In March 1940, two experimental T-34s set off and on March 17 appeared at the training ground before a commission headed by Stalin himself. The T-34 made a strong impression on him: the speed, maneuverability, maneuverability, fire and armor power of them really seemed to prepare the tank for mass production. The designer made his way back to Kharkov on his tank. He was full of creative plans. However, he was not destined to carry them out. Immediately after returning to the factory, he went to the hospital and died of a lung abscess in September 1940.

Colleagues of Koshkin said about him: “Mikhail Ilyich Koshkin was an infinitely modest person. He lived for people and died for the sake of life on earth. Koshkin skillfully led a large team of intelligent and dedicated people, the cause of his life. And he always said: "we do it together."

Koshkin did not live to see the start of the war and therefore did not witness the enormous popularity of his tank. The only award he received during his lifetime was the Order of the Red Star, a military order back in peacetime for his personal contribution to the country's defense capability.

As you know, the T-34 became a real legend of the Second World War, and not one of the warring countries managed to create a more advanced tank in five years.

“Thirty-four went through the whole war, from beginning to end, and there was no better combat vehicle in any army. Not a single tank could compare with it - neither American, nor English, nor German ... Until the very end of the war, the T-34 remained unsurpassed. (I. S. Konev)

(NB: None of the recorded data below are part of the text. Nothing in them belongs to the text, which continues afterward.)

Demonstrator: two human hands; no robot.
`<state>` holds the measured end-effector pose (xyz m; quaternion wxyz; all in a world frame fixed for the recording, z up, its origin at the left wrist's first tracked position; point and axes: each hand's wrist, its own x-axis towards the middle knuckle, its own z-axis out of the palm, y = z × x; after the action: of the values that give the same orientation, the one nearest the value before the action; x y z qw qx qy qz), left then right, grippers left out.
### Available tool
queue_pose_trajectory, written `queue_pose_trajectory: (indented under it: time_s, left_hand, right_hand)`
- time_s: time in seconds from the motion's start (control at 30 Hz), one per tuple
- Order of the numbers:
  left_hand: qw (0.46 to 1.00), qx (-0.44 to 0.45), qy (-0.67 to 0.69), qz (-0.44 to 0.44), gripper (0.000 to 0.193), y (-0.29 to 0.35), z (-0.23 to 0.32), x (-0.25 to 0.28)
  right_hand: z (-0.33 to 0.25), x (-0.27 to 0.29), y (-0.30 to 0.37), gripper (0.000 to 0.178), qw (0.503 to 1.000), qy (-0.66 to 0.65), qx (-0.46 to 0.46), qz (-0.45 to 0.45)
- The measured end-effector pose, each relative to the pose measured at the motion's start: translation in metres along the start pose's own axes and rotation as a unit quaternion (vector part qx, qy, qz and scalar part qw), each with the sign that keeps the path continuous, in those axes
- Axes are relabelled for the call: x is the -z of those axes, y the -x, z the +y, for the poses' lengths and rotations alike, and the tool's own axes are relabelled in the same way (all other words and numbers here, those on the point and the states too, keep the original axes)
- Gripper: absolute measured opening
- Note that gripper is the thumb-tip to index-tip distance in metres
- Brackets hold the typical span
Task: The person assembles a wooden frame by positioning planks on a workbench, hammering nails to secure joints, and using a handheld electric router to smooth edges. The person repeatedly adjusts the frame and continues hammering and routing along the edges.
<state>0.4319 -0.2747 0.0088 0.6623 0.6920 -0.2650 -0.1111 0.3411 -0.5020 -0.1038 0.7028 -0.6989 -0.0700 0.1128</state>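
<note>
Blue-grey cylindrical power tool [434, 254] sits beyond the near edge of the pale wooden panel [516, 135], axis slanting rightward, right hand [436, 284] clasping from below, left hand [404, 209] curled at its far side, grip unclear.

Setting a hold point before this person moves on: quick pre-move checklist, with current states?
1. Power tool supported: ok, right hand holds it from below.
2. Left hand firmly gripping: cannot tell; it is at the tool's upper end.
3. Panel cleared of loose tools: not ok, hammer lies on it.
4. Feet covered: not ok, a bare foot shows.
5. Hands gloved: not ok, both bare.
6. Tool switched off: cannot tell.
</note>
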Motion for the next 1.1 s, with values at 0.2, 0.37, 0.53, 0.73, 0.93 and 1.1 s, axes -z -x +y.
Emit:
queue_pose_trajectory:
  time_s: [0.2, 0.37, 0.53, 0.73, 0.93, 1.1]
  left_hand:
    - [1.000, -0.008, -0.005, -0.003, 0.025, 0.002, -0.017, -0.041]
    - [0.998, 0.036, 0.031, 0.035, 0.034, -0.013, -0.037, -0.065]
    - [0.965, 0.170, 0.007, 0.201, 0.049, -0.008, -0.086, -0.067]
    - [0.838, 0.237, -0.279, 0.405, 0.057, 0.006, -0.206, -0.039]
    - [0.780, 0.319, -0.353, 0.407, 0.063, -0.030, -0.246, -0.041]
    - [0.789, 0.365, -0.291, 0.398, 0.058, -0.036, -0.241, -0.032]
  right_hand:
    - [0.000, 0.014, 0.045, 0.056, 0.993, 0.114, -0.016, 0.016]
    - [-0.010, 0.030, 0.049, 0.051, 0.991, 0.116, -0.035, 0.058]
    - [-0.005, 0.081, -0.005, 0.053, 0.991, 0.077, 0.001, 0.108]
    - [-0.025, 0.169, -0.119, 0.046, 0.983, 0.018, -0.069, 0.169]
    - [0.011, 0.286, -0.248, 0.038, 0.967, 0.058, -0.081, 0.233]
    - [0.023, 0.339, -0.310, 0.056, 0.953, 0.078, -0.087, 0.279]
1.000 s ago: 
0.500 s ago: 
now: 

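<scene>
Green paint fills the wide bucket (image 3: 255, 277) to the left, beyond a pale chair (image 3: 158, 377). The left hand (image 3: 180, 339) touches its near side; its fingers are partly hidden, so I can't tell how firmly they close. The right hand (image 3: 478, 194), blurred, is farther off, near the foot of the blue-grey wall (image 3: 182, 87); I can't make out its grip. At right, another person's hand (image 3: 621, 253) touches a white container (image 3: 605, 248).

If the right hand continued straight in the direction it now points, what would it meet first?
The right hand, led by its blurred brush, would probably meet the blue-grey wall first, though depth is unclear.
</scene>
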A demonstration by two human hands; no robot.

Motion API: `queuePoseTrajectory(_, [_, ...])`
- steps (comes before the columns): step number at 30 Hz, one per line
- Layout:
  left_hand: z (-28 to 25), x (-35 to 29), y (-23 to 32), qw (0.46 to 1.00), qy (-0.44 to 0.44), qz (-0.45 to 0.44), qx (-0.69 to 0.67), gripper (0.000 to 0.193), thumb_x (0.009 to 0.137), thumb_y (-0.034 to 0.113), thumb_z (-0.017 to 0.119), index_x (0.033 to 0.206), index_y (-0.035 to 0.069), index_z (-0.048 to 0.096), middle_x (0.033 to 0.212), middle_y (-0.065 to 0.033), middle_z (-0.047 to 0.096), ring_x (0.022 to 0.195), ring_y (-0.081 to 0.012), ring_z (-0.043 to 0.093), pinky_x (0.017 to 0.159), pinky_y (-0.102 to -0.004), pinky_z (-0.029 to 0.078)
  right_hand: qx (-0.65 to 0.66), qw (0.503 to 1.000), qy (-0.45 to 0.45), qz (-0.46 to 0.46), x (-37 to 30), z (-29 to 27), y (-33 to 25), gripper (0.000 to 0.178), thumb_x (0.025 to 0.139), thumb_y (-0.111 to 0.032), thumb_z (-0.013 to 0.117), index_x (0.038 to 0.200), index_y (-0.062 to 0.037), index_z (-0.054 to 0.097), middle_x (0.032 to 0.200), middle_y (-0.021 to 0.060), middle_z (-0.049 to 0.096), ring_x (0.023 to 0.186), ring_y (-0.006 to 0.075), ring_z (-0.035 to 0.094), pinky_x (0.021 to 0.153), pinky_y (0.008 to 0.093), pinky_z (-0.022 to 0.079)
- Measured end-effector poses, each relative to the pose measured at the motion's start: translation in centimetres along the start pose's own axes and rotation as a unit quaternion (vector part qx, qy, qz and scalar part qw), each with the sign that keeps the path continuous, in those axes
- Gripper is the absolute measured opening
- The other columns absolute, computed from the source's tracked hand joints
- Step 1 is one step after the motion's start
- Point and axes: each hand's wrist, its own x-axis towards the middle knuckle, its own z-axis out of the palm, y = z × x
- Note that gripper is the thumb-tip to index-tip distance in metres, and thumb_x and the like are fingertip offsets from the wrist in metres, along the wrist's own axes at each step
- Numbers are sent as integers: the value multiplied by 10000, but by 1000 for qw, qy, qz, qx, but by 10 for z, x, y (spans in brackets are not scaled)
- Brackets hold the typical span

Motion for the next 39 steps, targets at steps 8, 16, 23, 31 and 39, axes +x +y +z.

Of all the types of military equipment that German troops encountered in World War II, none caused them such a shock as the Russian T-34 tank in the summer of 1941.

During the war years, the T-34 tank became a favorite of tankers.

The whole country helped the production of “thirty-fours”, another five factories launched the production of “miracle machines”, and the production of T-34s continued at the Stalingrad Tractor Plant even in an enemy environment. In total, over 66,000 of these tanks were produced during the Great Patriotic War.

Specifications T-34-76

From the many armored vehicles during the Great Patriotic War, the medium tank was distinguished by the fact that, having gone through its entirety from the very first day to the Victory, it did not become obsolete morally. One of its most important qualities was its near-fantastic maintainability and recoverability from combat damage. These high rates were largely laid down during the deep study of the T-34 project by designers and technologists under the guidance of the chief designer of the Koshkin machine to simplify systems, assemblies, assemblies and parts as much as possible, as well as reduce the labor intensity of their manufacture. This allowed engineers and technicians from the repair battalions, constantly following the battle formations of the troops, in the field to carry out a complete list of repair and restoration work on the T-34, including overhaul.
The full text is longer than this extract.